Rangel Introduces New Tax Bill, Seeks Incentives for Green Energy

House Ways and Means Committee chairman Charles Rangel, D-N.Y., yesterday introduced another bill containing tax incentives for renewable energy and extensions of expiring tax breaks. Meanwhile, House members Wednesday night signed off on separate bills that would create a one-year "patch" to the alternative minimum tax and a new federal program that would authorize up to $13 billion of private-activity bonds to finance disaster relief.

The House began debate on Rangel's new extenders bill yesterday afternoon, and was poised to vote on it last night. However, it is unclear if this new bill - the second one he has introduced this week - has been modified enough to gain Senate approval, so that the tax breaks would be extended before Congress closes up shop for the year.

While the latest bill shares many similar provisions to this week's earlier one, it extends most of the expiring tax breaks for two years instead of a single year. The extended renewal is an attempt to more closely mirror the Senate package, which also contained two-year extensions, in order to garner Senate support for the House bill.

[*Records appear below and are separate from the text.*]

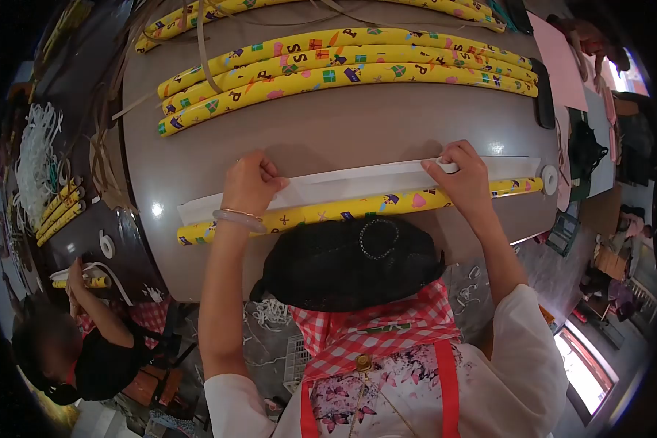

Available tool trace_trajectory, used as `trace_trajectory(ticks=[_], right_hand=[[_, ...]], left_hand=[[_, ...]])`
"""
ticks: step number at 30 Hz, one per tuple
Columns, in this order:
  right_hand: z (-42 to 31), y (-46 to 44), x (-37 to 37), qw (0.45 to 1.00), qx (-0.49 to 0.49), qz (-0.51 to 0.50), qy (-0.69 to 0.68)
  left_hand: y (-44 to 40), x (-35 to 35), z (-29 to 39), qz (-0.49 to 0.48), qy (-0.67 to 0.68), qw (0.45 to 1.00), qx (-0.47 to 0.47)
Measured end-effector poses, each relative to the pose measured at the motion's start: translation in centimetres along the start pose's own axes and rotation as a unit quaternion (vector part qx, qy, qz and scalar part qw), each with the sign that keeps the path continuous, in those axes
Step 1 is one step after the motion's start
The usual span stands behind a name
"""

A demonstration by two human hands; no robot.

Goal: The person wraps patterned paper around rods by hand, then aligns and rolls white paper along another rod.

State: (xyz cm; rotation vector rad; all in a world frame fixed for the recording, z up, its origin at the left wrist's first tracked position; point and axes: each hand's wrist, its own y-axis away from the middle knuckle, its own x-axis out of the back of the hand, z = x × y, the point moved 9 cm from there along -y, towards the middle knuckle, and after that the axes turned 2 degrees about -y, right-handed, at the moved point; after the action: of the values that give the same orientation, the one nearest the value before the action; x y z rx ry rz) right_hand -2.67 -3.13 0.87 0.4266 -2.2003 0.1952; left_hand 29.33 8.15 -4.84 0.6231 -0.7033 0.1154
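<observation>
A long white strip (350, 179) lies across the table just beyond a yellow patterned roll (328, 212). My left hand (254, 181) is closed at the strip's edge, left of its middle, with thumb and fingertips pressed together on it. Toward the right, my right hand (460, 173) pinches a small white piece by the strip; whether it is part of the strip is hard to tell. The yellow roll runs beneath both wrists. A white tape ring (549, 179) stands at the roll's right end.
Several yellow rolls (343, 73) lie across the far side of the table (343, 131), with brown ribbons (202, 51) over some. A black object (544, 95) sits at their right ends. At left, a co-worker (87, 328) handles a small roll beside white shreds (36, 160).
</observation>
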Motion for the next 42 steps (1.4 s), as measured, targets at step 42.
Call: trace_trajectory(ticks=[42], right_hand=[[0.4, -0.1, -1.0, 0.999, 0.001, 0.003, 0.037]], left_hand=[[0.2, 0.2, 0.8, -0.001, -0.010, 1.000, -0.022]])
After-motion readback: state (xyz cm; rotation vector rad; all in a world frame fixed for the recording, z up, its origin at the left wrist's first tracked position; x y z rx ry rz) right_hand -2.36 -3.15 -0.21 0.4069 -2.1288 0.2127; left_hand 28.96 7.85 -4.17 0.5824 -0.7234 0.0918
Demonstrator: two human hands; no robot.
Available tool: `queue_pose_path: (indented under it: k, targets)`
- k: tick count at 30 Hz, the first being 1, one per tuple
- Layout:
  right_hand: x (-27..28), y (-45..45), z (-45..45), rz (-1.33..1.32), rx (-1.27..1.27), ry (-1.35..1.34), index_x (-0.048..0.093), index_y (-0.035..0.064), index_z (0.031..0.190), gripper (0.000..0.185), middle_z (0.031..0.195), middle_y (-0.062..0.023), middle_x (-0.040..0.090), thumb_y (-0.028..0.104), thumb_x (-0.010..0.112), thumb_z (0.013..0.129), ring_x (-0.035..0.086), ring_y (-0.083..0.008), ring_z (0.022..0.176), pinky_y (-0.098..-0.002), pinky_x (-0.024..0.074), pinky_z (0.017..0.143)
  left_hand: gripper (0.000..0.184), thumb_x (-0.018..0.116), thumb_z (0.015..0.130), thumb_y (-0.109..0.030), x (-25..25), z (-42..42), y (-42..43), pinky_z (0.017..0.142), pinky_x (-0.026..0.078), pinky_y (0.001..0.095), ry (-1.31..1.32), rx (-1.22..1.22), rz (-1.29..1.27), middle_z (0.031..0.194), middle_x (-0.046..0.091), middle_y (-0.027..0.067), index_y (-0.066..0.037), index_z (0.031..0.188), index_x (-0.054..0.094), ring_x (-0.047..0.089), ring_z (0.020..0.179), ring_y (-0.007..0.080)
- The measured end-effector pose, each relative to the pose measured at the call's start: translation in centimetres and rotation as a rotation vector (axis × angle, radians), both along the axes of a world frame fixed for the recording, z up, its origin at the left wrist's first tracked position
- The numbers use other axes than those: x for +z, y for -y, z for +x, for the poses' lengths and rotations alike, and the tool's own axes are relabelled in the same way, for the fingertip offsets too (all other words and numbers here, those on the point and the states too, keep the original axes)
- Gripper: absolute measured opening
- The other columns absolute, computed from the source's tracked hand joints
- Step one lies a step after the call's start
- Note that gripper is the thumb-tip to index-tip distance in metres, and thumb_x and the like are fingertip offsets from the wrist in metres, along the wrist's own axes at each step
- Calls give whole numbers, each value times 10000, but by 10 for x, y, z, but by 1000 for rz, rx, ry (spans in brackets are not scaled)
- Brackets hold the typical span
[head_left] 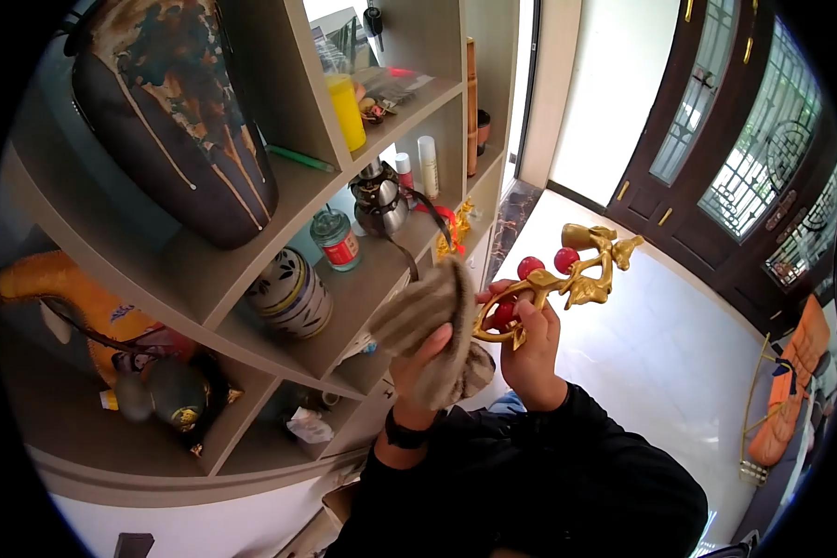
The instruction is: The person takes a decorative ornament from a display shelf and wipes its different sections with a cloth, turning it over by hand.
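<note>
My left hand point(417, 374) is wrapped round a striped grey-brown cloth point(417, 312), which bunches up and hangs over the fingers. Just to its right, my right hand point(534, 361) grips a golden branch-shaped ornament point(588, 289) by its looped end. Several shiny red balls, like berries or fruit, sit along the ornament, one of them point(530, 267) near my fingertips. The cloth's edge is close beside the ornament's loop; whether they touch I cannot tell. A dark band circles my left wrist.
On the left, a shelf unit point(251, 279) holds a large dark vase point(172, 121), a patterned ceramic jar point(291, 296), a glass jar point(335, 239), a metal flask point(379, 200) and a yellow cup point(346, 112). A pale tiled floor point(642, 344) leads to dark double doors point(725, 167). Orange cushions point(795, 381) lie at right.
</note>
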State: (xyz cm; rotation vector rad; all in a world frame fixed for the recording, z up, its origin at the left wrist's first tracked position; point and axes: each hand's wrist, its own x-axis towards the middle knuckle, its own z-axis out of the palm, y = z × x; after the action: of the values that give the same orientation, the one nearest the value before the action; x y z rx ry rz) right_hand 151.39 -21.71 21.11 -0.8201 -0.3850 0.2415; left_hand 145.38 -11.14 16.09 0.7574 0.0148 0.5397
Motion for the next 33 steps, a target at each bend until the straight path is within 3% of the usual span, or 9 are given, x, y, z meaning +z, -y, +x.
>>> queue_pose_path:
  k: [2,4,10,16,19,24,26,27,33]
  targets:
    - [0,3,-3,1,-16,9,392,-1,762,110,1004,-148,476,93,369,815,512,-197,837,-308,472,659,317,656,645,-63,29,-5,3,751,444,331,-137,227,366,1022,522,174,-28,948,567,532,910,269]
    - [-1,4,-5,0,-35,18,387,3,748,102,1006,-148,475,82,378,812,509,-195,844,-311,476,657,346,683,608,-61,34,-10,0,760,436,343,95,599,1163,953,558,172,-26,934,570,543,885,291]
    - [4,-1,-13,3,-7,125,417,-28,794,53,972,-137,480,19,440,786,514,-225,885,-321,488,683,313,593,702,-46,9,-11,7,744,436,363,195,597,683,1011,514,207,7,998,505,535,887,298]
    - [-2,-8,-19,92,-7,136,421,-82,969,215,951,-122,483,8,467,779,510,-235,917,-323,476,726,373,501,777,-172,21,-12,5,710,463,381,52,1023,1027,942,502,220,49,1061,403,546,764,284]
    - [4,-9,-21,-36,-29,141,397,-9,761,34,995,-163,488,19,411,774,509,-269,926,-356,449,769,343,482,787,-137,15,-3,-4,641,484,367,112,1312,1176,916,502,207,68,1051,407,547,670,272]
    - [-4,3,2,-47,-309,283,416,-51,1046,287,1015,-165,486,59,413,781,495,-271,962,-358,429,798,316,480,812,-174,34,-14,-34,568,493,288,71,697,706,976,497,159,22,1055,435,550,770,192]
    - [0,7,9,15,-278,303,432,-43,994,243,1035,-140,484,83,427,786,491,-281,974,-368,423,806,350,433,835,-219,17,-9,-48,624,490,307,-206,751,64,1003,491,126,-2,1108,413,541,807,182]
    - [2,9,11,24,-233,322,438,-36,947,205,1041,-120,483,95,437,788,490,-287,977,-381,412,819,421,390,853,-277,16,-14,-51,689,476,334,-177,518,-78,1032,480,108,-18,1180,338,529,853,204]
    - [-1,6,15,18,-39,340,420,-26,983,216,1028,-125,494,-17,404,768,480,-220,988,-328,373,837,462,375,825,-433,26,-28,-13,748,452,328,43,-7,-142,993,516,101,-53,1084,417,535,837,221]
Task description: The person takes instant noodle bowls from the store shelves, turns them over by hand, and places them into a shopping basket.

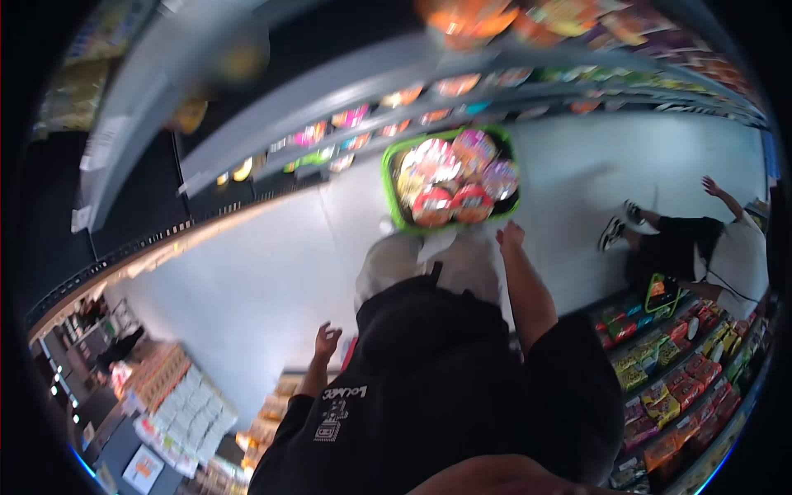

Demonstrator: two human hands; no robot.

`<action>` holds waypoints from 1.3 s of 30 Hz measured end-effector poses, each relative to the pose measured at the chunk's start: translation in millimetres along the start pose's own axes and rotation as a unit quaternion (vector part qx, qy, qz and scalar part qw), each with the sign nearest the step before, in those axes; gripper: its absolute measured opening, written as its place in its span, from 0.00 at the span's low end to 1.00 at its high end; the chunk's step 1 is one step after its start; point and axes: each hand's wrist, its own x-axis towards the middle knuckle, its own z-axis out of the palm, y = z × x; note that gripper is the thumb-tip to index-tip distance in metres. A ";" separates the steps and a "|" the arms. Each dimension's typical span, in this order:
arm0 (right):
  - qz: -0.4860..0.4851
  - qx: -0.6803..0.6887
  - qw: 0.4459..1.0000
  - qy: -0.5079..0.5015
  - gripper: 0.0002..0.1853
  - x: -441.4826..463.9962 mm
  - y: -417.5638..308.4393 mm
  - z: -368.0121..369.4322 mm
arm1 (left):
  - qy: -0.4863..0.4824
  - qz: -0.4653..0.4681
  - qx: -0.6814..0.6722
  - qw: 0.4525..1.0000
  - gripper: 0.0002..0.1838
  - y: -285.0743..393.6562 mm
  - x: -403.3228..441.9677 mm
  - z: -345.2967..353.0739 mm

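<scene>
A green-rimmed shopping basket (389, 183) is in front of my legs, filled with several round tubs (473, 203) with bright red, purple and yellow lids, which look like instant noodle bowls. Just beside its near right corner is my right hand (511, 236), its fingers curled closed; whether it grips part of the basket is hidden. My left hand (327, 338) hangs low at my side, away from the basket. Its fingers are loosely bent and apart, with nothing in them.
Blurred shelves (330, 115) of packaged food curve along the far side. Another person (701, 247) with a green basket (662, 294) is at the right, beside racks of colourful packets (660, 404). Stacked boxes (191, 400) stand lower left on the pale floor (239, 264).
</scene>
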 end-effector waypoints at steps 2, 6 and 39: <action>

"The Senate said they wanted two years; this bill gives them two years, paid for by offsets they have already blessed," Rangel said in a statement.

However, Rangel stuck to his guns on requiring the extenders bill to be fully offset with revenue-raising provisions, whereas the Senate was only able to pass a partially offset extenders package. Senate Majority Leader Harry Reid, D-Nev., warned House lawmakers earlier this week that he would not be able to muster the votes needed to pass a bill modified from the Senate's package.

House Republicans were attempting to block Rangel's bill and bring forward the Senate measure yesterday, but those efforts were expected to fail along party lines.

Rangel's extenders bill, like the one approved by the Senate, would authorize $400 million in qualified zone academy bonds in each of 2008 and 2009, and also would extend the qualified green building and sustainable design project bond program through the end of 2012. But a provision that would restructure the New York Liberty Zone program and allow tax credits to help finance a rail link did not survive and was left out of the second version.

The House and Senate each approved legislation to provide a one-year patch to the AMT without revenue-raising offsets. The Bush administration threw its support behind the legislation yesterday.

The AMT, which applies to interest earned on private-activity bonds and some governmental and 501(c)(3) bonds, was created to prevent high-income households eligible for several tax breaks from paying little or no taxes. However, the AMT is not indexed to inflation, so more taxpayers become subject to it each year.

The House also passed a federal disaster tax relief bill late Wednesday that would expand the reach of mortgage revenue bonds in cases of federally declared disasters. It would also give the Treasury secretary the power to authorize state and local issuance of an additional $13 billion of private-activity bonds to finance the replacement, repair, reconstruction, or renovation of businesses damaged or destroyed as a result of a federally declared disaster, allocated to areas of greatest need first.

The Senate passed a narrower disaster package specifically targeted at providing relief to Midwestern flooding victims and to victims in Texas and Louisiana of Hurricane Ike. Under the Senate package, the Texas counties of Brazoria, Chambers, Galveston, Jefferson and Orange, as well as Calcasieu and Cameron parishes in Louisiana, could issue a special category of qualified private-activity bonds, which would not be subject to the AMT, in amounts up to $2,000 times their population. According to 2007 census figures for the counties, that would amount to roughly $2.3 billion of bonds.